Quaker

MAN’S RELATIONSHIP WITH GOD

 

Chapter 1 - Prelude

Page 7

But no doubt it was the discipline and common outlook instilled by those traditions that enabled them to have that degree of sympathy and mutual trust that was necessary to produce the years of miracles later on. Sad to say politically able but unscrupulous men displaced the Reichswehr as the chief power in the land, and turned it into the servant of tyranny. But there it is, soldiers are seldom a match for politicians on their home ground. The lesson however seems to me plain for all to see, namely, that a disciplined body of men with a common outlook and mutual trust and understanding will drive a body which does not have those advantages before them like cattle. I believe this is true not only in war, but in our civilian world as well.
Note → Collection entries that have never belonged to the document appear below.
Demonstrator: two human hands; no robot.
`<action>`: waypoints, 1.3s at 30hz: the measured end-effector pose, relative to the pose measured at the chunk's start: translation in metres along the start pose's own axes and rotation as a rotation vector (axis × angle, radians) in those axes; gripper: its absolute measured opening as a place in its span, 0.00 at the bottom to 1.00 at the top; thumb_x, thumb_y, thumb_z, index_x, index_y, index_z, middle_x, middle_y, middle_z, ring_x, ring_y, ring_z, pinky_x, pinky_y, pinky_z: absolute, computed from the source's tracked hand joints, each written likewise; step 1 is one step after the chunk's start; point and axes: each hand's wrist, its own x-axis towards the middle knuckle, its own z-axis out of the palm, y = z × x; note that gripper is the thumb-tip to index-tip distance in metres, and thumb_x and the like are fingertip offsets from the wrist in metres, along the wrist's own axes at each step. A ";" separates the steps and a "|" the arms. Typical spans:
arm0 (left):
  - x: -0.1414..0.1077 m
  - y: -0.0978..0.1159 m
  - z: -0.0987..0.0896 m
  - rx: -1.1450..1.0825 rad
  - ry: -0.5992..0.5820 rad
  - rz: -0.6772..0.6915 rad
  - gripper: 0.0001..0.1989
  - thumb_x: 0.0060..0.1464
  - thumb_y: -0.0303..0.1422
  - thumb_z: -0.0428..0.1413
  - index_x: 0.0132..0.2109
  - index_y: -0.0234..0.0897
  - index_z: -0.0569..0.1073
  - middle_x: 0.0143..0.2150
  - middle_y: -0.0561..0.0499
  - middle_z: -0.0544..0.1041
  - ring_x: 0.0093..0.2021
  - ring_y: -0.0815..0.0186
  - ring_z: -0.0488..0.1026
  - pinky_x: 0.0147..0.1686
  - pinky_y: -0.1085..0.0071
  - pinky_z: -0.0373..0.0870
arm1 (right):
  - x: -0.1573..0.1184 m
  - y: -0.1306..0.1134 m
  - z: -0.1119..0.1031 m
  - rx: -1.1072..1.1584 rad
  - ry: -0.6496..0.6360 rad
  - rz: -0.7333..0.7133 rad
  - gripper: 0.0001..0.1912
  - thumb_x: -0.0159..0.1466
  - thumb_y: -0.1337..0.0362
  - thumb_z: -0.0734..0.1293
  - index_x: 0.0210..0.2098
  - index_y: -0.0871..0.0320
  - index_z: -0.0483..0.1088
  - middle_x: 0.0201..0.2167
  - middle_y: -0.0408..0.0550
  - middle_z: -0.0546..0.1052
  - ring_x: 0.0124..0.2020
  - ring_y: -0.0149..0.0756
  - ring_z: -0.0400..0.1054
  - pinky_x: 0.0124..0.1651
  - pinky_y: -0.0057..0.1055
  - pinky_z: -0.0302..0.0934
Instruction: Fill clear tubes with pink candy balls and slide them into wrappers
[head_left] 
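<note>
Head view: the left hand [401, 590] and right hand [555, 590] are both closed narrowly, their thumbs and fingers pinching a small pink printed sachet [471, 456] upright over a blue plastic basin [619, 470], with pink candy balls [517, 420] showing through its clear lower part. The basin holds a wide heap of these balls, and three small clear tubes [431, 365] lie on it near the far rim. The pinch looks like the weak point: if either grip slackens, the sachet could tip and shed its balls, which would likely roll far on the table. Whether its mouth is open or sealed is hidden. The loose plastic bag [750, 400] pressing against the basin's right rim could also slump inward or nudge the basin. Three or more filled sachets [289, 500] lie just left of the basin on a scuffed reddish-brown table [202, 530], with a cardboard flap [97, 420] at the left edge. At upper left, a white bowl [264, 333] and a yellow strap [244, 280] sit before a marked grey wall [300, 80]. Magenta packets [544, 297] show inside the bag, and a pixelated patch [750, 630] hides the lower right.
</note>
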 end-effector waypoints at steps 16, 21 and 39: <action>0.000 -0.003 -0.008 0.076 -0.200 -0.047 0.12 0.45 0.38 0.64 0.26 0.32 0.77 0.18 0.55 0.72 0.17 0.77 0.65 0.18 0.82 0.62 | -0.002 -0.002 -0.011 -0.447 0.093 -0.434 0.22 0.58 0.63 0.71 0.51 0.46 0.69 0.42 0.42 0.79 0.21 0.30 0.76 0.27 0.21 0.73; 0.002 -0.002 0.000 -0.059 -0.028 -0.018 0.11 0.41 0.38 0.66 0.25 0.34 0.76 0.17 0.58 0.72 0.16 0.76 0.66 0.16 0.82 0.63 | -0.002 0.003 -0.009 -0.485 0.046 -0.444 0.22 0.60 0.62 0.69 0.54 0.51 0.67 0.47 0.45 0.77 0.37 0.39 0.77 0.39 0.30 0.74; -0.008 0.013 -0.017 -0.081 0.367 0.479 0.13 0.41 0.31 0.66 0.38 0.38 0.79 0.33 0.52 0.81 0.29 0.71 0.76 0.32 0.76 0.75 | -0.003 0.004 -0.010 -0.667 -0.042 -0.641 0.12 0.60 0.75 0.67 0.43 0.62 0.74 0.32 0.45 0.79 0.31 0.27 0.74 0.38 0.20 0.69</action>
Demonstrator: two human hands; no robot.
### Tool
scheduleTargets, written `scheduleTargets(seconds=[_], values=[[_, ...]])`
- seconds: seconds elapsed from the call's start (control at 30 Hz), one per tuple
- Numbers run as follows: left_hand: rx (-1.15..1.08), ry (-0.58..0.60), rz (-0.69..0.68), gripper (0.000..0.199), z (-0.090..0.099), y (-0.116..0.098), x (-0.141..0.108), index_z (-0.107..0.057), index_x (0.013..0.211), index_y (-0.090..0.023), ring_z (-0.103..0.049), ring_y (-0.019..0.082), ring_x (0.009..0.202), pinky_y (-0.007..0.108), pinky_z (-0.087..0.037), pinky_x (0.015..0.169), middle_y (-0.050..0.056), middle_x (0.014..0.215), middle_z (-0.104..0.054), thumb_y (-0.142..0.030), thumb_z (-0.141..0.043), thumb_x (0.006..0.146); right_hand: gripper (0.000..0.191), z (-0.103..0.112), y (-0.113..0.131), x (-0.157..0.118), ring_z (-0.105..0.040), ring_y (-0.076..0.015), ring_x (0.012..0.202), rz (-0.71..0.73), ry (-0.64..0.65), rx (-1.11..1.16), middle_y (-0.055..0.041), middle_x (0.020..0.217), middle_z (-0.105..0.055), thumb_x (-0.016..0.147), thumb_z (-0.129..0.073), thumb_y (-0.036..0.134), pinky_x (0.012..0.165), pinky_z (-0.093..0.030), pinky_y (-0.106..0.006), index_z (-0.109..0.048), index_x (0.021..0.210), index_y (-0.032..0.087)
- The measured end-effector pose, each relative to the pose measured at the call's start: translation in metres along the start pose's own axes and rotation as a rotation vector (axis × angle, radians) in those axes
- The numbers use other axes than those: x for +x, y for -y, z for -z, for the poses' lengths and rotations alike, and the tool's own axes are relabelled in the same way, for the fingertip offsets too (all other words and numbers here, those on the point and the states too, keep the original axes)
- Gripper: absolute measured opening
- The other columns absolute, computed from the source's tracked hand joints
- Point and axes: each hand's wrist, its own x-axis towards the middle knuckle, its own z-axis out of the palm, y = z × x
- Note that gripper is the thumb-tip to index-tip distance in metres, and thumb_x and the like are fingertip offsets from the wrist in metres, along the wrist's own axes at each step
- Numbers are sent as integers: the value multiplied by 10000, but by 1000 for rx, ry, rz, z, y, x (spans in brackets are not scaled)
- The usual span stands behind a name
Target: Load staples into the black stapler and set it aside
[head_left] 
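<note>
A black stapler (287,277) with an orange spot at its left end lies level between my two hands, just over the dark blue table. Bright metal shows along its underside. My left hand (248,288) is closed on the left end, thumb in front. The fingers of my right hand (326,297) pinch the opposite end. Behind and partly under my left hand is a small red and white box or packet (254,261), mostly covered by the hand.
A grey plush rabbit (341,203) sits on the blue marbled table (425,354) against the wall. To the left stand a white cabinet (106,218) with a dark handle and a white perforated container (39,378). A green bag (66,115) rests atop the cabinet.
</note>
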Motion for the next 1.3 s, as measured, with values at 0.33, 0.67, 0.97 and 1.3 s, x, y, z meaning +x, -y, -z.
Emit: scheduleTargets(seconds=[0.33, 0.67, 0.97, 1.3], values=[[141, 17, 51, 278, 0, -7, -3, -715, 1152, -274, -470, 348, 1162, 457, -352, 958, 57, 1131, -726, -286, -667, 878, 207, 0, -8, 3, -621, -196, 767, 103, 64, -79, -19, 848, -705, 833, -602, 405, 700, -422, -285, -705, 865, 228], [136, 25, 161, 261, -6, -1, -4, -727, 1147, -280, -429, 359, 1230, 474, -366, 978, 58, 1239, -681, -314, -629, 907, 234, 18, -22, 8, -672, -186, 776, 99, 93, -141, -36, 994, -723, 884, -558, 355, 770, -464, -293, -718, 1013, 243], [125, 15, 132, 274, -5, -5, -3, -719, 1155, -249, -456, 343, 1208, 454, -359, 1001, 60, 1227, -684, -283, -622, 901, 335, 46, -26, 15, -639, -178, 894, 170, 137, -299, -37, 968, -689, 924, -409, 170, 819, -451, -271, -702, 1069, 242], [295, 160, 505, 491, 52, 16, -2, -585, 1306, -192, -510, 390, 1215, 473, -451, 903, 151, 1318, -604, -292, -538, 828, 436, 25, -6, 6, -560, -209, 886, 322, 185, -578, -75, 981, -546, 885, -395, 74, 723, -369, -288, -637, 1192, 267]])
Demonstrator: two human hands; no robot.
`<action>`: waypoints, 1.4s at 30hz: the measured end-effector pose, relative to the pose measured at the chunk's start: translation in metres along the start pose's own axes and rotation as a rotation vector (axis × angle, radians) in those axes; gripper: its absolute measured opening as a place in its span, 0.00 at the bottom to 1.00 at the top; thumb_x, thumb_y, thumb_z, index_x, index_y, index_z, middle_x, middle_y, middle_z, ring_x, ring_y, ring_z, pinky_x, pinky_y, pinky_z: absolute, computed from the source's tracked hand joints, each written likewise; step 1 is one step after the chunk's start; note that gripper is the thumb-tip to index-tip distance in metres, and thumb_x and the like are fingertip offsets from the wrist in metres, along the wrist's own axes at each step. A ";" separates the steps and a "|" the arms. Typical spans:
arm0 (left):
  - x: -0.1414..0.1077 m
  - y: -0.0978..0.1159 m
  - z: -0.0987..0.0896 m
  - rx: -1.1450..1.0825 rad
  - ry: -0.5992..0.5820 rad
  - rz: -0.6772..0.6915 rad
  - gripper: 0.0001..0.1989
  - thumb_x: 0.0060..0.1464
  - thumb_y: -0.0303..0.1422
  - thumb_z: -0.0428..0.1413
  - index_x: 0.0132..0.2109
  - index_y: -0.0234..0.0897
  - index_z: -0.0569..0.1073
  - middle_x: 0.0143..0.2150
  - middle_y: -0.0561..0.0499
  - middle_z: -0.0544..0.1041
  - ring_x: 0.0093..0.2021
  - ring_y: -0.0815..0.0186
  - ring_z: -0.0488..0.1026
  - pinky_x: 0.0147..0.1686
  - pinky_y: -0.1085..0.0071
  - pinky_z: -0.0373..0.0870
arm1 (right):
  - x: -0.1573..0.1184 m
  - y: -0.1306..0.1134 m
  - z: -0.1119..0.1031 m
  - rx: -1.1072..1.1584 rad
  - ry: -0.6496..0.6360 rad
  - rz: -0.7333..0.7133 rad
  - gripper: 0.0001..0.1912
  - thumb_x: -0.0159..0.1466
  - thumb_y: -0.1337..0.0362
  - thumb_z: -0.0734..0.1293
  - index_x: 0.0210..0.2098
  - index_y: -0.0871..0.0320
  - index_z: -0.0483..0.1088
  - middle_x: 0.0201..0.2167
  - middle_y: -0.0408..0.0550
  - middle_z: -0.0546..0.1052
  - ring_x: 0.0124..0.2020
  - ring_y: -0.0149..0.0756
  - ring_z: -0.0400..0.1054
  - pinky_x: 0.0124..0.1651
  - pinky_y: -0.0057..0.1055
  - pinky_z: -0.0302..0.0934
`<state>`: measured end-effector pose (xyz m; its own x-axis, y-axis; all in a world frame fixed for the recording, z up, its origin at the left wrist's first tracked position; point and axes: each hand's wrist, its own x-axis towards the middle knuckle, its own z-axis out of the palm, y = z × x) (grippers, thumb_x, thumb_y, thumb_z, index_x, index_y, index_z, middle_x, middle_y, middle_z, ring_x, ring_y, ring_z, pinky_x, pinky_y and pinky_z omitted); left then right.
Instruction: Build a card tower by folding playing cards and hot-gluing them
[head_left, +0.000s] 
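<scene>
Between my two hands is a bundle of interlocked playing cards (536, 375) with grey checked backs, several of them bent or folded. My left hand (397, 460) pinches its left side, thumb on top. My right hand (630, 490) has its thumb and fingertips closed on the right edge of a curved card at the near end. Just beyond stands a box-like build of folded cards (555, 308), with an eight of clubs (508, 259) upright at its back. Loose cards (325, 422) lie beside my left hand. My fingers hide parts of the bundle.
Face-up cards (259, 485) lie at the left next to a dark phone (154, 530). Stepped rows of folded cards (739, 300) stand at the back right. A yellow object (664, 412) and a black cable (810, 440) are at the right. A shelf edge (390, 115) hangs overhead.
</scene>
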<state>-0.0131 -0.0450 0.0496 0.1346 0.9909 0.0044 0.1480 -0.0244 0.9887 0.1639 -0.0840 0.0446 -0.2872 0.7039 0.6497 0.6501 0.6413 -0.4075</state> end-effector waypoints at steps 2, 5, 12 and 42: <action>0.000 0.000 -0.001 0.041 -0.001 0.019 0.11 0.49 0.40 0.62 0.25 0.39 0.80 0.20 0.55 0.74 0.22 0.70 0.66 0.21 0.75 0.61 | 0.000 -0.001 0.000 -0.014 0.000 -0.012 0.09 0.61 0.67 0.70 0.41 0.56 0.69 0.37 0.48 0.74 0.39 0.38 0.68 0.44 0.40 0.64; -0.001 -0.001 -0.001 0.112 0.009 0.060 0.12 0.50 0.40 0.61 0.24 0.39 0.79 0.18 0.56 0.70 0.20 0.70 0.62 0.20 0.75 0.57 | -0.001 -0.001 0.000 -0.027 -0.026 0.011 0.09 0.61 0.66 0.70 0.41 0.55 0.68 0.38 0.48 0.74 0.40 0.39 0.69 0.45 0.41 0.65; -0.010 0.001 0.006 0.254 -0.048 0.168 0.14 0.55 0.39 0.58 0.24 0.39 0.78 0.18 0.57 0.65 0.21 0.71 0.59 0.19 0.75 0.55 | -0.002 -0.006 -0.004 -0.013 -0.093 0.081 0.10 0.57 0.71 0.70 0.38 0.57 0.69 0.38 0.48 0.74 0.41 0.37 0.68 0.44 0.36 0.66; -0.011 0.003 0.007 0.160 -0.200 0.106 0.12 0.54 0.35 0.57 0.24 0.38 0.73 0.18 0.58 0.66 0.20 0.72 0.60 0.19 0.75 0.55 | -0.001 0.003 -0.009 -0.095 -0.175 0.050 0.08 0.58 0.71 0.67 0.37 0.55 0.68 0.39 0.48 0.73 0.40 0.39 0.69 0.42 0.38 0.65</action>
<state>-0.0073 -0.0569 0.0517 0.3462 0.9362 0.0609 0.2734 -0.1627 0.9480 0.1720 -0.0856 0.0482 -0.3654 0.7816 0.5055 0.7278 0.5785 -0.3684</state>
Once you have undermined the power and coherence of autonomous bodies like the professions and the trade unions, you must not expect the reign of sweet reasonableness to descend; you have merely cleared the way for the most ruthless and the most organised.

        This, then, is the true psychology which people should study: the rules of conflict in a world almost obsessed by conflict. It is not as though there is anything new about them. The rules of conflict have been well understood ever since a Chinese gentleman, called Mr. Tze Sun, wrote a book called The Thirteen Chapters in about 400 BC. Lest anyone should think the ancients not worth listening to, he was writing at the end of a monumental civil war in China, so he was writing from experience. He was also writing about the time of a distinguished contemporary, Alexander the Great, who achieved against the Persians a blitzkrieg more accomplished than anything General Guderian achieved in 1940. Alexander's attack struck at and paralysed the enemy's will; he did not merely carve up their forces in the field. General Fuller envisaged how tanks might be used to recreate this attack against the enemy's will, as he saw a splendid British army reduced to a rabble in the retreat of March 1918.